Marsy's Law for Georgia Commemorates National Crime Victims' Rights Week, April 18 – 24
The organization encourages Georgians to know their rights by highlighting available resources.
ATLANTA - April 15, 2021 – This year from April 18 – 24 marks the 40th anniversary of National Crime Victims’ Right Week (NCVRW), and Marsy’s Law for Georgia is commemorating it by encouraging Georgians to not only know their rights but also by raising awareness of the resources available across the state to victims of crime and their advocates. From state and city proclamations to an educational video series to landmarks lighting purple, Marsy’s Law for Georgia wants victims of crime to know they are supported.
NCVRW is a time for the nation to renew its commitment to serving all victims of crime, to acknowledge the achievements in victim services and allied professions, to honor those who have gone above and beyond in their service to others, and to remember crime victims and survivors. This year’s NCVRW theme is Support Victims. Build Trust. Engage Communities, emphasizing the importance of leveraging the community to help victims of crime.
While Marsy’s Law for Georgia works year-round to support victims’ rights during NCVRW, the organization focuses on encouraging the community to educate themselves on the many resources available. This year, Marsy’s Law for Georgia secured both a state proclamation from Governor Brian Kemp and a City of Atlanta proclamation from all of the members of the Atlanta City Council commemorating the week. In addition, the organization developed and launched an educational video series to showcase a variety of Georgia organizations that support victims, build trust and engage and educate crime victims. The video series includes information from the Criminal Justice Coordinating Council (CJCC), Crime Victims’ Advocacy Council (CVAC), Prosecuting Attorneys’ Council (PAC) of Georgia, and the Jane W. Wilson Family Justice Center at the University of Georgia Law School. Click here to view the videos.
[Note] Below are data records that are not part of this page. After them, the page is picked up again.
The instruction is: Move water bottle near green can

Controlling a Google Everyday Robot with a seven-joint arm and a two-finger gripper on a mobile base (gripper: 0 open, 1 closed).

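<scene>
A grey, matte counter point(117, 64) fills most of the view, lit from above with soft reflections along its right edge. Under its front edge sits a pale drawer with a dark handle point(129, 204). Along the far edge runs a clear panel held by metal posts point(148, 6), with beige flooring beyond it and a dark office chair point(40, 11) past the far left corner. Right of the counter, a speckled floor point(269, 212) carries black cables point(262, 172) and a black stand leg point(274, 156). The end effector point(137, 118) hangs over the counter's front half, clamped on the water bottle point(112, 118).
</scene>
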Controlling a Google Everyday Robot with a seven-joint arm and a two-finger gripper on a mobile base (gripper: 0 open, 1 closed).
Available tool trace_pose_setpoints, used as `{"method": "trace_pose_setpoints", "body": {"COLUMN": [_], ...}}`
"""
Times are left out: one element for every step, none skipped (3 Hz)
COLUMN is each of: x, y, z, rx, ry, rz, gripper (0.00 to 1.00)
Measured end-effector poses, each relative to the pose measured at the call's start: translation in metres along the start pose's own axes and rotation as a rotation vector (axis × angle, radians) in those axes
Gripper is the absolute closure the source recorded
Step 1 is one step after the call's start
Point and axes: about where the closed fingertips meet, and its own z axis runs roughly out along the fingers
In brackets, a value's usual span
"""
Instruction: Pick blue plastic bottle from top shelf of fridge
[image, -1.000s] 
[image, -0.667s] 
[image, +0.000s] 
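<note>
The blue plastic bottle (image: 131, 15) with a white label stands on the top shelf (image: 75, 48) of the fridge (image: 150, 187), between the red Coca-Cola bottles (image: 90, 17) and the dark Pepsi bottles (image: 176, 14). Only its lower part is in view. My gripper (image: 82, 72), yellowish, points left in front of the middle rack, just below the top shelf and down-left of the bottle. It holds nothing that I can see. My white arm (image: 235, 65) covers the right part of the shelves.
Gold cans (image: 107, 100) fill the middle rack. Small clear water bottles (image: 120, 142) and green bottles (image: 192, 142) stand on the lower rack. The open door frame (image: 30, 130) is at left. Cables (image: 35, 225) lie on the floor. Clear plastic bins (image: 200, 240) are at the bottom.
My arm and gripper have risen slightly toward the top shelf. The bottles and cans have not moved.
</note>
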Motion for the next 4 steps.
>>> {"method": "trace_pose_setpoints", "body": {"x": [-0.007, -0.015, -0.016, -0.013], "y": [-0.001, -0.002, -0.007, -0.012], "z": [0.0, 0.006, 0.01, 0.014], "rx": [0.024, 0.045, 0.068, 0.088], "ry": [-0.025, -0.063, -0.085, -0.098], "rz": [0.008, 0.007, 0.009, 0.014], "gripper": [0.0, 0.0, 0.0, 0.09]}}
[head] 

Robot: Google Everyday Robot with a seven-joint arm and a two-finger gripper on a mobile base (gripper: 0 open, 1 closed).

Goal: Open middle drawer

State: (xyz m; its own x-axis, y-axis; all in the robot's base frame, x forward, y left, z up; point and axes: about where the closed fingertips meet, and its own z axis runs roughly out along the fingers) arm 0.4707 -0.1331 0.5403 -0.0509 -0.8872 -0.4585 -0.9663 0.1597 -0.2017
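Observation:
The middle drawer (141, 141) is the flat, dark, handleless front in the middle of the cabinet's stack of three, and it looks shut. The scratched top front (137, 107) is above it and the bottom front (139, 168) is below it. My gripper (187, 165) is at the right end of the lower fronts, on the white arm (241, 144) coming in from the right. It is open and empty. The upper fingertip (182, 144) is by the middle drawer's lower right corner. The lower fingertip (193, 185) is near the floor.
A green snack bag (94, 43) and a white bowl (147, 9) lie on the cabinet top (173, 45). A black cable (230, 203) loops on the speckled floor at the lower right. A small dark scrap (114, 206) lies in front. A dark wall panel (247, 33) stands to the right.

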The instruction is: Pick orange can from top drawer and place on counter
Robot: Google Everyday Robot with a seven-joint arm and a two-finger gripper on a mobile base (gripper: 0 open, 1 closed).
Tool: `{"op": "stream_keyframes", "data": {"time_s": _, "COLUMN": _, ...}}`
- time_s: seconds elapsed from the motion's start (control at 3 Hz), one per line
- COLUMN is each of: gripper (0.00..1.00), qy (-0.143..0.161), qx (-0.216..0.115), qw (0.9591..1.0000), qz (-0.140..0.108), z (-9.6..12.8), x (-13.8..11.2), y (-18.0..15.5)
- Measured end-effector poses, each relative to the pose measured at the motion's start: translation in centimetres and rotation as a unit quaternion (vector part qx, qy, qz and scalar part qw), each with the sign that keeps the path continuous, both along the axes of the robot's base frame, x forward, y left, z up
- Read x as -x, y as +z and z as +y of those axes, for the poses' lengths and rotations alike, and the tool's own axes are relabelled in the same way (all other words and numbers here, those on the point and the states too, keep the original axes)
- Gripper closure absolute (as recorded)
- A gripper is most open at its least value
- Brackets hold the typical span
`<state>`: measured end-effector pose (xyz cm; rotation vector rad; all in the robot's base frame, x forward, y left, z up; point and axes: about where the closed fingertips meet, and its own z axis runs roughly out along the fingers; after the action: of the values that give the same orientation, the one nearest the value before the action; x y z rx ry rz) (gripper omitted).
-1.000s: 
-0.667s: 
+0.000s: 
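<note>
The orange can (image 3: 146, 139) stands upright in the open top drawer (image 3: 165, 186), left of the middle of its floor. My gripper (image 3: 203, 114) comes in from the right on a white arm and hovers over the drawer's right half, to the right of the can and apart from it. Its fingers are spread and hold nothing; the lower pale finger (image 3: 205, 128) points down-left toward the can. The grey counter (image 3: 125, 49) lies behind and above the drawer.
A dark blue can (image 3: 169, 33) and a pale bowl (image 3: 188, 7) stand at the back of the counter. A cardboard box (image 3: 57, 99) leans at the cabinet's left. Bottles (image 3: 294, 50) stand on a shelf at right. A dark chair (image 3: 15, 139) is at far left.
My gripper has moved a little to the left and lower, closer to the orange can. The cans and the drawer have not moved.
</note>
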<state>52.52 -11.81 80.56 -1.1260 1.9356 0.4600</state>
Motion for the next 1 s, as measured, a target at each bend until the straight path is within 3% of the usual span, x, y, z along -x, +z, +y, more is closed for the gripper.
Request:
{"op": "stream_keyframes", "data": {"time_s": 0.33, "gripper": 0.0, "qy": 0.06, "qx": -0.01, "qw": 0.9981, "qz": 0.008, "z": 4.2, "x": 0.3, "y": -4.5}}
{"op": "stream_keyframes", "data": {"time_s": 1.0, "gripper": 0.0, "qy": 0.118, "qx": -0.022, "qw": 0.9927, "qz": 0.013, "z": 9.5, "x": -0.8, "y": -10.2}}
"Our mission is to bring awareness to crime victims' issues and National Crime Victims' Rights Week gives us the ability to elevate and highlight our efforts and bring awareness to Marsy's Law for Georgia," says Brad Alexander, spokesperson - Marsy’s Law for Georgia. "Although there are no in-person events this year, the proclamations, opinion editorials from district attorneys, the video series, and more than five landmarks lighting purple will help to raise awareness about crime victims’ issues and rights and reinforce the important resources and services available to those who need them most," added Alexander.
Marsy’s Law for Georgia is proud to announce the following landmarks will illuminate purple, the color of the organization, to show that they stand with victims’ rights: Mercedes Benz Stadium, the King & Queen buildings around the Perimeter, SkyView Atlanta Ferris Wheel near Centennial Olympic Park downtown; Centennial Tower in Atlanta; and the Douglas County Courthouse in Douglasville, Georgia.
About Marsy’s Law for Georgia
In 2018, Marsy’s Law amended the Georgia State Constitution to include a Bill of Rights for victims of violent crimes during criminal proceedings. The constitutional amendment received broad support and assures rights for victims, including standing to petition a court if they feel that their rights have been violated. Georgia is one of the numerous states across the country that have added Marsy’s Law to their constitutions in recent years. To learn more about Marsy’s Law Georgia, visit marsyslawforga.com. Victims and supporters interested in sharing their stories can email [email protected].
About Marsy’s Law
Marsy’s Law is named after Marsalee “Marsy” Nicholas of California who was stalked and killed by her ex-boyfriend in 1983. Only one week after her death, Marsy’s mother walked into a grocery store where she was confronted by the accused murderer. The family, who had just come from a visit to Marsy’s grave, was unaware that the accused had been released on bail. In an effort to honor his sister, Dr. Nicholas has made it his life’s mission to give victims and their family’s constitutional protections and equal rights. Since California’s passage of the Victim’s Bill of Rights Act of 2008, Marsy’s Law legislation has been overwhelmingly approved by voters in Florida, Georgia, Illinois, Kentucky, Nevada, North Carolina, North Dakota, Ohio, Wisconsin, Oklahoma and South Dakota.